● **TASK DETAILS**:
For each line below that holds the string "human", add one to a tally; report that tally alone.

Top of DATASET RECORDS

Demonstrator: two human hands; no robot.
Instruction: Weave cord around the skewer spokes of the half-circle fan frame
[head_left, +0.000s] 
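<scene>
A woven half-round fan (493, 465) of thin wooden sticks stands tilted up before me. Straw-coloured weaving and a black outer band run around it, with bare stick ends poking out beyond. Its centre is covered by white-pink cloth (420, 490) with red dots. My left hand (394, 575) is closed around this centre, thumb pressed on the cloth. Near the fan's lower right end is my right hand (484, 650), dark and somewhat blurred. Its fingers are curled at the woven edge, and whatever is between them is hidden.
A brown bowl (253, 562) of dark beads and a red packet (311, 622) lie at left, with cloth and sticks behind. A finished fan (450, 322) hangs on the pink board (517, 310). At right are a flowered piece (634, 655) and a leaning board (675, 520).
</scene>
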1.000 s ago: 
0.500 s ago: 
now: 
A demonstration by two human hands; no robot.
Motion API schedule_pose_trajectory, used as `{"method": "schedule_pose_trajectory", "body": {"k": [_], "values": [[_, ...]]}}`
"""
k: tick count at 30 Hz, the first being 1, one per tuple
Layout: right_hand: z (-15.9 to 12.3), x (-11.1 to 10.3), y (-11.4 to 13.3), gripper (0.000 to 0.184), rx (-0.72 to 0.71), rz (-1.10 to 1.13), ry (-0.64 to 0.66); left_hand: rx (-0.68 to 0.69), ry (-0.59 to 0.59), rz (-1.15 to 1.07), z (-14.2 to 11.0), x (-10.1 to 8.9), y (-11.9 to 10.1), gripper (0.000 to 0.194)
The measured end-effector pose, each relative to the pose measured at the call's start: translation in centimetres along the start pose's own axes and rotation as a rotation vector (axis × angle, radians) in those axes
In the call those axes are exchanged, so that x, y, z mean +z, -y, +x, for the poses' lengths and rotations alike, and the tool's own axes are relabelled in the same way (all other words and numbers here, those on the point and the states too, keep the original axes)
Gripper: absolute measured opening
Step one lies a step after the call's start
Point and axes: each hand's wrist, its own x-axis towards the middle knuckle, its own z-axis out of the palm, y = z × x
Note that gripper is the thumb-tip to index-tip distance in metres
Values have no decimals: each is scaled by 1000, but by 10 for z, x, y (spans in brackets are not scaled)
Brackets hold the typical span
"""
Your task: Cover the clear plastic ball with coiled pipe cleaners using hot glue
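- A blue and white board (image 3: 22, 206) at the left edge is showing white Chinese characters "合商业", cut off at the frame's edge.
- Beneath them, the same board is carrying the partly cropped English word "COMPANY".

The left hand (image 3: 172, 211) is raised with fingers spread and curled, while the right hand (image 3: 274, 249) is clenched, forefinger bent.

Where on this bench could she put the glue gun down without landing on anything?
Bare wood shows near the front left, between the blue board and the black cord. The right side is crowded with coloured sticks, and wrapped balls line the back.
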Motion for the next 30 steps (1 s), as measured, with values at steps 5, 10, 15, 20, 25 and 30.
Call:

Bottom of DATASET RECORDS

● **COMPLETED TASK**:
2